SOLVED: I've broken redux, now what?
Added by Patrick Goetz over 6 years ago
As mentioned in another post, we had a perfectly working system which I'm having to re-organize to accommodate multiple research groups. (I have a working solution, which I can post about at some point.)
The microscope usually used with leginon has been broken for a couple of days, so no one has been collecting images. This morning I ran some system updates and rebooted the linux machine which runs leginon/myamiweb. While testing the new configuration this afternoon, we noticed that redux appears to be broken. Click on Image Viewer after starting a new session and it just displays "redux failed to return anything".
In checking /var/log/redux.log, I noticed that I had left /etc/myami/redux.cfg in a misconfigured state, with an incorrect cache path:
[cache] enable: yes path: /home/cnsit/test
The cnsit account was moved recently, so the redux log file showed:
ResourceNotFoundError : Root directory does not exist: /home/cnsit/test
So I changed this to the same image temp directory configured in myamiweb/config.php:
[cache] enable: yes path: /EM/imagetemp
with what should be acceptable permissions:
root@kraken:~# ls -ld /EM/imagetemp/ drwxr-xr-x 2 www-data www-data 10 Jul 19 12:46 /EM/imagetemp/
But here's the problem: the /var/log/redux.log file isn't getting updated any more. The last change occurred at 6:38am when I rebooted the server, and since then nothing is getting logged.

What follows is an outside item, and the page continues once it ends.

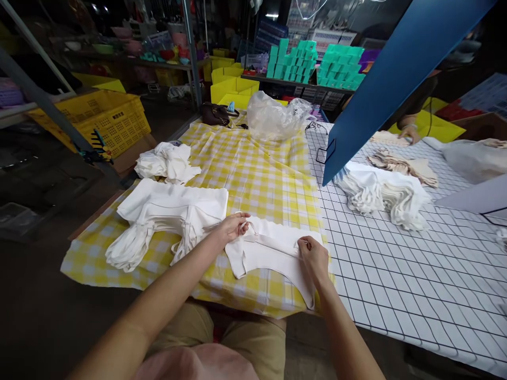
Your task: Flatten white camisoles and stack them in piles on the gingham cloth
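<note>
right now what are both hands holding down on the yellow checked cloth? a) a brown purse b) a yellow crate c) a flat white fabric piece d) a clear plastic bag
c: the left hand pinches one end of the white fabric piece and the right hand grips the other end, with the piece lying flat on the yellow checked cloth.

item: white cloth bag, flat and partly folded
pose: lying crosswise, its long strap running along the top edge
place: near edge of the yellow-checked surface
contact: pinched at both upper corners, left and right
</note>
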Demonstrator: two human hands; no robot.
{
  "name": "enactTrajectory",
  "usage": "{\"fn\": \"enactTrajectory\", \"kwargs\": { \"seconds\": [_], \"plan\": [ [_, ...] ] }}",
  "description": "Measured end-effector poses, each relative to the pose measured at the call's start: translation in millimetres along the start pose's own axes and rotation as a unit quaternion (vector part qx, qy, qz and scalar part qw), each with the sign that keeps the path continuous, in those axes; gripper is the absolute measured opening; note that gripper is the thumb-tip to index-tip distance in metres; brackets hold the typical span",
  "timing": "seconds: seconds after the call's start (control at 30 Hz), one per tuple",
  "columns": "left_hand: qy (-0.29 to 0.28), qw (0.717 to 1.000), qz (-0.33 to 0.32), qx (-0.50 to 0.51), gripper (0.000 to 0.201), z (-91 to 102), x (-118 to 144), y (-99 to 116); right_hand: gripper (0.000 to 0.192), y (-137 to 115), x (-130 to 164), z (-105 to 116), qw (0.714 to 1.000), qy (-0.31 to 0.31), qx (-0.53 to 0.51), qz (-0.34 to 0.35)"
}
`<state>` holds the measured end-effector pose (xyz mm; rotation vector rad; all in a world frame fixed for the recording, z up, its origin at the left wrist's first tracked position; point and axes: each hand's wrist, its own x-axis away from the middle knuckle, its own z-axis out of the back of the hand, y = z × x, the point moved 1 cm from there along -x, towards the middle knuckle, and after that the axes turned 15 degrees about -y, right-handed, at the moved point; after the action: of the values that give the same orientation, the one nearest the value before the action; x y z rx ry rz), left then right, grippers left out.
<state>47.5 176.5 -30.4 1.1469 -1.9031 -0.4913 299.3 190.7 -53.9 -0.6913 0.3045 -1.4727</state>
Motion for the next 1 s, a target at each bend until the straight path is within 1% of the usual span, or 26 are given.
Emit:
{"fn": "enactTrajectory", "kwargs": {
  "seconds": [0.1,0.2,0.37,0.53,0.73,0.87,1.0],
  "plan": [
    [0.021,0.999,-0.023,0.014,0.014,-1.0,-3.7,-1.8,0.029,0.3,0.1,-1.2,1.0,0.002,0.002,0.001],
    [0.021,0.999,-0.035,0.024,0.019,-3.8,-4.5,-3.8,0.029,-0.5,0.8,-1.6,1.0,0.001,0.002,-0.001],
    [0.023,0.999,-0.035,0.029,0.02,-3.7,-5.3,-5.8,0.029,-0.3,0.7,-2.3,1.0,0.005,0.0,-0.017],
    [0.028,0.999,-0.036,0.026,0.019,0.2,-5.8,-8.0,0.029,0.3,0.7,-1.4,1.0,0.011,-0.025,-0.003],
    [0.017,0.999,-0.038,0.033,0.019,2.6,-2.3,-8.4,0.032,-0.7,2.7,1.1,0.999,0.019,-0.049,-0.005],
    [0.013,0.999,-0.032,0.03,0.02,-1.7,12.0,-3.1,0.033,-4.7,6.8,4.1,0.997,0.036,-0.073,-0.002],
    [-0.019,0.999,-0.03,0.02,0.02,-6.0,43.2,2.1,0.033,-10.9,22.0,13.2,0.992,0.053,-0.111,0.003]
  ]
}}
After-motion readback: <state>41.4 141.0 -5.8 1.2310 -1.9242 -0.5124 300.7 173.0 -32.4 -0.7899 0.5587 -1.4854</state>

How can I debug this, given that nothing is being written to the log file; and further, why is nothing being written to the log file? The updates I ran this morning did update apache, but these shouldn't be application breaking updates.
Replies (3)
RE: I've broken redux, now what? - Added by Anchi Cheng over 6 years ago
You did not mention what did you set in redux.cfg in term of the log file.
I recommend doing a basic redux test in Using_Redux_to_serve_images_on_myamiweb
1. Turn off caching. and then do basic redux test, not reduxd. That will print directly to the terminal of any library that got messed up.
2. Then try reduxd test
3. Then turn on caching.
Newest fs used by caching may not be compatible with python 2.7, so if you update, it might be a problem.
RE: I've broken redux, now what? - Added by Patrick Goetz over 6 years ago
Hi Anchi -
I didn't mention the log file location, because this wasn't changed and was working until this morning:
[log] file: /var/log/redux.log
Ack, this is another case of brain damage. I completely forgot that redux runs as a service, and the service failed to restart this morning, presumably because I moved /home/cnsit (the location of the incorrect caching folder) to /local/home/cnsit in anticipation of activating AD logins.
Thanks for your prompt help with this and sorry for posting a question before digging in a little deeper. To avoid this being a total loss, here is the systemd service file I wrote to make starting reduxd compatible with modern systems:
[Unit] Description=Redux Image Server After=apache2.service [Service] Type=simple User=root Group=root PrivateTmp=true WorkingDirectory=/usr/local/bin ExecStart=/usr/local/bin/reduxd [Install] WantedBy=multi-user.target
Place this file in /etc/systemd/system, and type
# systemctl enable reduxd # systemctl start reduxd
RE: I've broken redux, now what? - Added by Anchi Cheng over 6 years ago
Thanks for reporting the solution and posting the systemd service file.